Starting with the line that holds "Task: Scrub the" and stopping after the line that holds "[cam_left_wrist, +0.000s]", repeat the lines below word for word, without the pictures.
>>>
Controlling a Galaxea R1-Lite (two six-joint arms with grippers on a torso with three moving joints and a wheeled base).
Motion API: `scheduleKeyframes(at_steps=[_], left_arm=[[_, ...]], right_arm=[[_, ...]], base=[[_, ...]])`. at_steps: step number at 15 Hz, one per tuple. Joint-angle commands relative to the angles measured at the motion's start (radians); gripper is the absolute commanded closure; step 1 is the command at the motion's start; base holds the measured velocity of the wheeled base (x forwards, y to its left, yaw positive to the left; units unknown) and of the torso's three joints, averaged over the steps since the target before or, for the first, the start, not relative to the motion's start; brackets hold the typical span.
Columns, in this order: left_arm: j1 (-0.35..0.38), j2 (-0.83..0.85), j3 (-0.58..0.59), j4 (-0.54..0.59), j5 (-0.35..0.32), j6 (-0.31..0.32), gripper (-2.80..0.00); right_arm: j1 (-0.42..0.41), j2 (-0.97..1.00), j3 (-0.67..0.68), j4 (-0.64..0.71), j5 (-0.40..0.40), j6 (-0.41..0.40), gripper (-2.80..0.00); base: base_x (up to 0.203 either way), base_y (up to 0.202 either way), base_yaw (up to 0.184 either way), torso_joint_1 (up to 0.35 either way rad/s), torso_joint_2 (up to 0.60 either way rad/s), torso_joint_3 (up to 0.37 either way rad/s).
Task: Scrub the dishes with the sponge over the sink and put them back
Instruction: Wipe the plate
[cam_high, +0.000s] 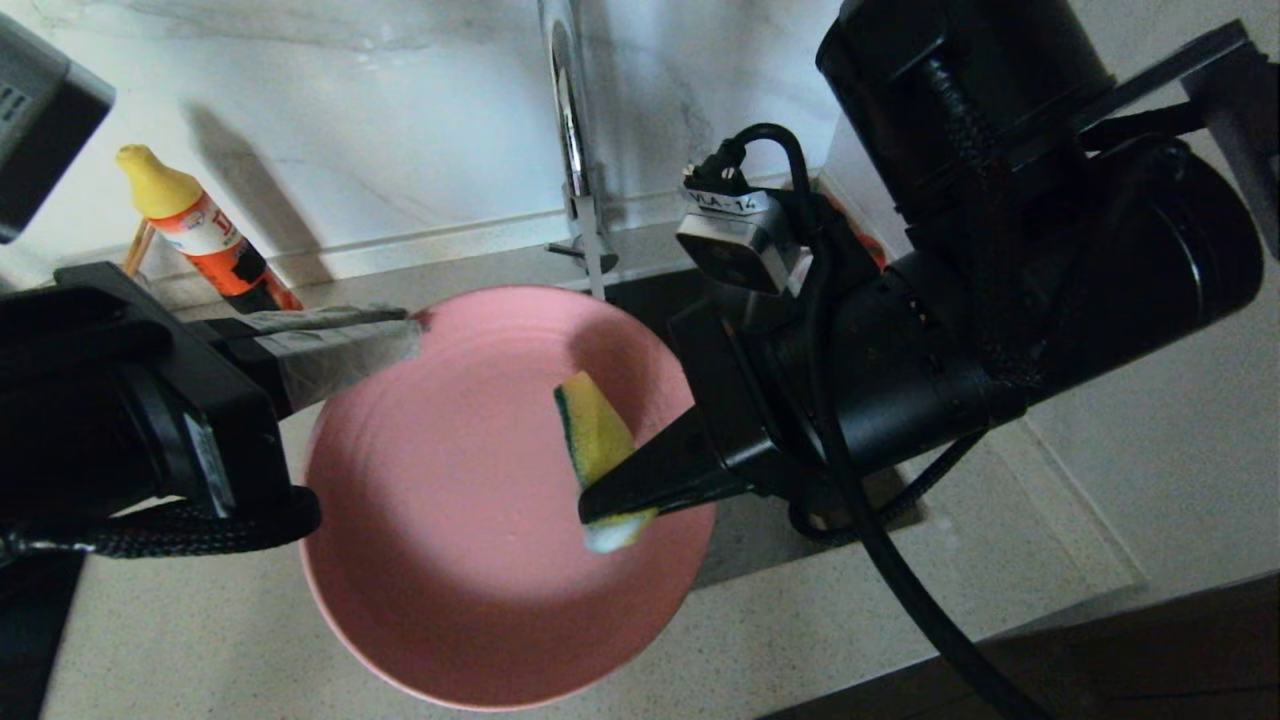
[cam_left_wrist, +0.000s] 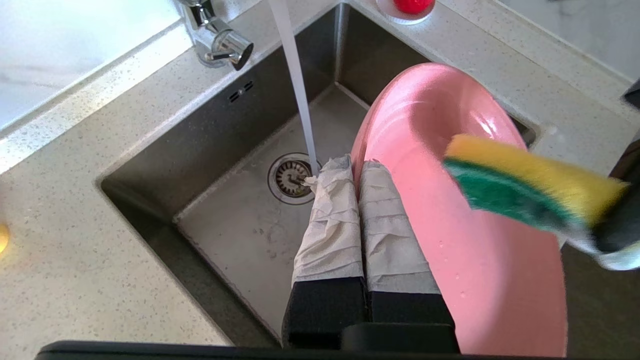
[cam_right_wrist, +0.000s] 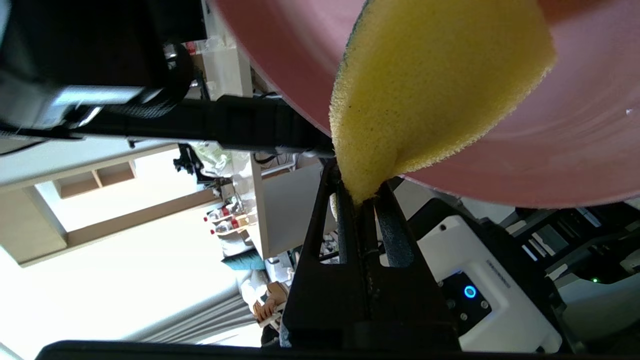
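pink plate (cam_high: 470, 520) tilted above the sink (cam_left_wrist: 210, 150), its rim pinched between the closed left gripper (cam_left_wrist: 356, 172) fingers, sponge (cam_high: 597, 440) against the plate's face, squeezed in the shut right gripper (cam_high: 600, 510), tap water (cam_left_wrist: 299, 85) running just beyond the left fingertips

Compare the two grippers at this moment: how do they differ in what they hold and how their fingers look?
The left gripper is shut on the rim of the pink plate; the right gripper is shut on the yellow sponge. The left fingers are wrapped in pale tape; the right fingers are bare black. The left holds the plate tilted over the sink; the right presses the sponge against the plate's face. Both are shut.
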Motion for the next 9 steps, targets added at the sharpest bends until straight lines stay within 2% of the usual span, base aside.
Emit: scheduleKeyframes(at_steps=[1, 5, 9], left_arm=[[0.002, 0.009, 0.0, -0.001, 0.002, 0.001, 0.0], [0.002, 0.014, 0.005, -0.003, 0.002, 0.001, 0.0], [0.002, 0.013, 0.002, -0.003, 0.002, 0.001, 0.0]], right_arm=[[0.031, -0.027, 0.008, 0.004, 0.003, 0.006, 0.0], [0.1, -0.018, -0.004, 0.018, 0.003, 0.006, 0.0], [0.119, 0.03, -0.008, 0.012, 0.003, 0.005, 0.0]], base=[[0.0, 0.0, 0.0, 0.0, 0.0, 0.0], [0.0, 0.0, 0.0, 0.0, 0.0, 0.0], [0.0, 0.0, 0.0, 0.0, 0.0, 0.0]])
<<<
ANSWER SECTION:
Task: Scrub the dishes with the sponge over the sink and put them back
Instruction: Wipe the plate
[cam_high, +0.000s] 
[cam_left_wrist, +0.000s] 

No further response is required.